The paper is organized as follows: Section 2 reviews recent advancements in multi-scale object detection for aerial imagery. Section 3 presents the improved model proposed for small object detection in UAV images, detailing the model architecture and operational principles of related modules. Section 4 outlines the experimental environment and parameter configurations, followed by test results on VisDrone2019 and HIT-UAV datasets, including ablation studies, comparative evaluations, and visualization experiments designed to validate the effectiveness of the proposed method. Section 5 concludes the paper and discusses potential directions for future research.

2. Related Work

Feature extraction in UAV aerial imagery is critical for object detection, requiring solutions to challenges such as illumination variations and scale discrepancies. Feature fusion addresses small object disappearance and semantic insufficiency by integrating multi-scale information, thereby enhancing model adaptability to complex scenes. For sample imbalance and small object detection, well-designed loss functions optimize model training and improve detection accuracy. The synergistic integration of these three components significantly enhances UAV aerial image analysis performance, playing a vital role in optimizing model detection speed and precision.

2.1. Feature Extraction

UAV aerial images pose unique challenges for effective feature extraction due to their special shooting perspectives, large target scale variations, and highly complex backgrounds:

Low-resolution small targets are vulnerable to noise interference.
Densely arranged targets suffer from feature adhesion.
High-angle shooting induces significant geometric distortions.

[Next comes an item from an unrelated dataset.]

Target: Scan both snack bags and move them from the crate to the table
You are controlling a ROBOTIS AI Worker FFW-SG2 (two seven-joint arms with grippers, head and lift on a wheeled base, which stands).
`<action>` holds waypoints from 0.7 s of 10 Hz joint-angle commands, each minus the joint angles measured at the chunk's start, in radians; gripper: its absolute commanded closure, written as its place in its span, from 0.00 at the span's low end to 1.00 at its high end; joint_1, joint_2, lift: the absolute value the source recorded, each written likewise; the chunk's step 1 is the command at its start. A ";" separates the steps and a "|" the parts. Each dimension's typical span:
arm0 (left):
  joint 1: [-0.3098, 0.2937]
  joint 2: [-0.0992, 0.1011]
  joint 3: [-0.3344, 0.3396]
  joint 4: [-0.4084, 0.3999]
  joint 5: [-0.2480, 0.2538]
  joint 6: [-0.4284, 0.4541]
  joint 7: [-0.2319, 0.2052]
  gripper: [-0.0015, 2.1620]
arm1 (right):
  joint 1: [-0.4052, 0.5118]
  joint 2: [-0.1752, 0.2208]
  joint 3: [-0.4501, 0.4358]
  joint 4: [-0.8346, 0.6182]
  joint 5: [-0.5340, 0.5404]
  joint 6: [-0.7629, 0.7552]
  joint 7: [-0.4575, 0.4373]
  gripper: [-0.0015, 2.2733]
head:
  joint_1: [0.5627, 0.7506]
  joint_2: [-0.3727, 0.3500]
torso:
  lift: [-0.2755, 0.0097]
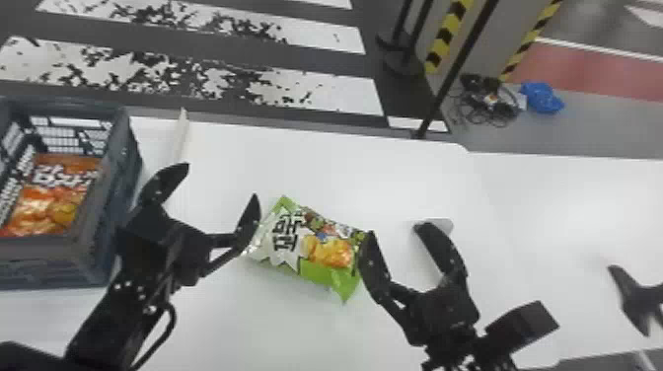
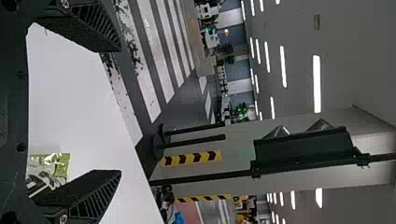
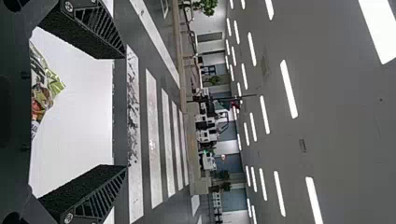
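In the head view my left gripper (image 1: 222,182) is open between the crate and the green snack bag (image 1: 315,246), which lies flat on the white table. An orange snack bag (image 1: 52,197) lies inside the grey crate (image 1: 106,197) at the far left. My right gripper (image 1: 394,229) stands open just right of the green bag, its left finger overlapping the bag's edge in this view. In the left wrist view the fingers of my left gripper (image 2: 120,111) are wide apart, the green bag beyond them. Likewise my right gripper (image 3: 126,112) has nothing between its fingers.
The white table (image 1: 276,163) spreads under both arms. A pale thin object (image 1: 180,135) stands beside the crate, and a grey object (image 1: 440,226) lies behind my right gripper. Another black gripper-like thing (image 1: 636,296) is at the right edge. Poles rise beyond the table.
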 commanded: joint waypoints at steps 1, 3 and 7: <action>0.071 0.008 0.072 -0.068 0.025 -0.033 -0.001 0.03 | -0.020 0.000 0.000 -0.001 -0.013 0.095 0.012 0.04 | 0.70 0.25 | 0.66; 0.123 0.011 0.132 -0.100 0.043 -0.054 -0.005 0.03 | -0.074 0.000 -0.011 -0.009 -0.044 0.355 0.063 0.04 | 0.70 0.33 | 0.66; 0.202 0.011 0.227 -0.128 0.114 -0.112 -0.047 0.03 | -0.215 0.000 -0.081 0.028 -0.102 0.782 0.143 0.04 | 0.70 0.49 | 0.66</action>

Traditional convolutional networks with fixed receptive fields struggle to adapt to the dynamic characteristics of aerial scenarios [22], necessitating lightweight and adaptive feature extraction methods that balance small target sensitivity with computational efficiency.

To address these issues:

Dai et al. [23] developed deformable convolutional networks (DCN) using dynamically adjustable offset mechanisms, significantly enhancing convolutional kernel spatial adaptability. However, multi-layer deformable structures increase model parameters by approximately 23%, escalating computational resource consumption during training.

Du et al. [24] proposed a sparse convolution scheme that applies channel pruning optimization to detection heads, reducing computational complexity while maintaining detection accuracy. However, this approach compromises feature discriminability in complex backgrounds.

Wang et al. [25] constructed an elastic receptive field model using deformable convolution as a base operator, breaking traditional geometric constraints. Experiments demonstrated a 2.1× expansion in effective receptive fields, yet failed to establish mechanisms linking receptive fields to small target spatial distributions.

Qi et al. [26] developed DSCNet with serpentine convolution structures, improving segmentation accuracy for vascular networks. However, its topological feature extraction mechanism is susceptible to irregular shape interference in generic object detection scenarios, and dynamic kernel adjustment stability requires optimization.

Niu et al. [27] integrated attention mechanisms into dynamic snake convolution architectures, mitigating insufficient positive sample feature capture in traditional methods and improving road crack detection completeness.

Chen et al. [28] proposed the MDSC-YOLOv9 model for steel surface defect detection. This method embeds Local-enhanced Positional Encoding (LePE) attention mechanisms and improved upsampling modules into feature fusion networks to enhance small target feature representation and sensitivity to narrow/elongated defects.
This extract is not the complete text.